Determine how many lines of the listing contain the word "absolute". The reply is that number alone.

######

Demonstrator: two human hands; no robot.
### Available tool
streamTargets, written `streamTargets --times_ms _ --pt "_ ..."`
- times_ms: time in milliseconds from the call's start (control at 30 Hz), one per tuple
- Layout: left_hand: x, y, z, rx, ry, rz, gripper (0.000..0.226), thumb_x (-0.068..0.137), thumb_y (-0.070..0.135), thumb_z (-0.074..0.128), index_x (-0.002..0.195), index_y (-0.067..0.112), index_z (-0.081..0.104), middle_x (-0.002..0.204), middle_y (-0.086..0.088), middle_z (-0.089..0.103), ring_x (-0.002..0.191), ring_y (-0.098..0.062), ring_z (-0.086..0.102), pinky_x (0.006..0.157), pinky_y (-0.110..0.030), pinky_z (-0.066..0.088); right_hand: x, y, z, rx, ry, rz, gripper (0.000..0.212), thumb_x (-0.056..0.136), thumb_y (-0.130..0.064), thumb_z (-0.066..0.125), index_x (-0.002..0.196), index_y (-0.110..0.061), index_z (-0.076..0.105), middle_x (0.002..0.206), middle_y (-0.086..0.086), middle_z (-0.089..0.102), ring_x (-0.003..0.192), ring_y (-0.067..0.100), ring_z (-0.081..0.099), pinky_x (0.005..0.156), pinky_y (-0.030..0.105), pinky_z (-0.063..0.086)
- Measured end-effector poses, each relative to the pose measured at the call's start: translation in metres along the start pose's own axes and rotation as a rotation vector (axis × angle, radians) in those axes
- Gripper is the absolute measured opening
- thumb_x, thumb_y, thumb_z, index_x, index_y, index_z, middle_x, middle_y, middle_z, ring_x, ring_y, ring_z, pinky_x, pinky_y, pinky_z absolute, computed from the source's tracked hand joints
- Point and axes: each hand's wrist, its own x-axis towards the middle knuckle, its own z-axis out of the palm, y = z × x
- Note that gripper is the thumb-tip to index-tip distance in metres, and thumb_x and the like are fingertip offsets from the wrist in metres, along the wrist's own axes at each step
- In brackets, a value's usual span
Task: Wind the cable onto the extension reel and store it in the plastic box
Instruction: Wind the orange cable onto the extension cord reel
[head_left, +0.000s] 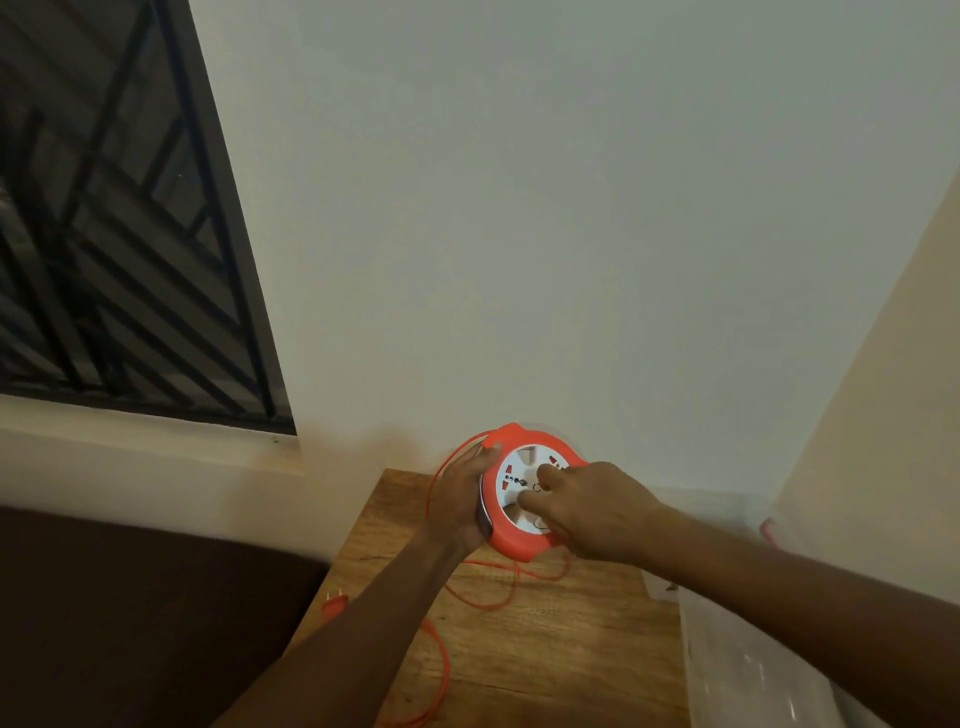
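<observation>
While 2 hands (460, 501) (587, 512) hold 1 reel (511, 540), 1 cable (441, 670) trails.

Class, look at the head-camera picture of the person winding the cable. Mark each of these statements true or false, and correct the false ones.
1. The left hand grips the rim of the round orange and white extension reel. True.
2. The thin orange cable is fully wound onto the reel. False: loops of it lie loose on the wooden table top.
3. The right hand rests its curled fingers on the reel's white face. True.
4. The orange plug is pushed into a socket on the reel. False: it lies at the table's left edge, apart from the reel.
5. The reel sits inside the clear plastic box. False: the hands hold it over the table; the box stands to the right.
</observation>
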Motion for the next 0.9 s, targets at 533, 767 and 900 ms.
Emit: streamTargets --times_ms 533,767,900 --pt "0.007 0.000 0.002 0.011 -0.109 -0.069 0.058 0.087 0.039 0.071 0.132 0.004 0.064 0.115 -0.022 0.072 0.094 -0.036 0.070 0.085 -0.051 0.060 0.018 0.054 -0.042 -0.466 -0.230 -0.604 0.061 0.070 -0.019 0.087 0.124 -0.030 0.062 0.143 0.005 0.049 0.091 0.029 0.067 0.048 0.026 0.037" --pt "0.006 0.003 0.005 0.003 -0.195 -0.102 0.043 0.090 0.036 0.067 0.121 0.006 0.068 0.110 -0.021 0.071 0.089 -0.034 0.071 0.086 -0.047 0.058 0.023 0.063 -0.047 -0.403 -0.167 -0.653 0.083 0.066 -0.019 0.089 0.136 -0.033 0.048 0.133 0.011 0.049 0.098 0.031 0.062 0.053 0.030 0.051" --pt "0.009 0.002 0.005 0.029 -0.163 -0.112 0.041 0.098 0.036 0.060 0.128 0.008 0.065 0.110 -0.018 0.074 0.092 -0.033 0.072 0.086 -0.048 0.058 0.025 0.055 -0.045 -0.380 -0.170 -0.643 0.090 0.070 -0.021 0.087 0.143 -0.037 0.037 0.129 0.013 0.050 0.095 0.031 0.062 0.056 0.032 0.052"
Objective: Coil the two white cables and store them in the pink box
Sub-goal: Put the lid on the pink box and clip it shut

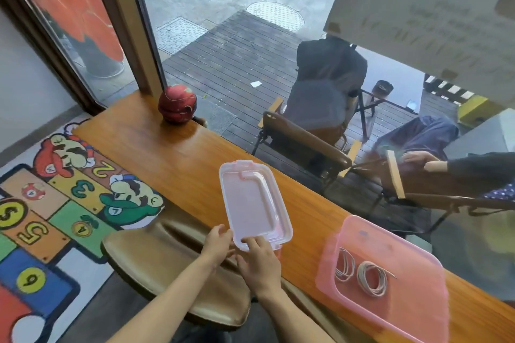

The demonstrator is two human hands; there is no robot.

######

> _Task answer_: 2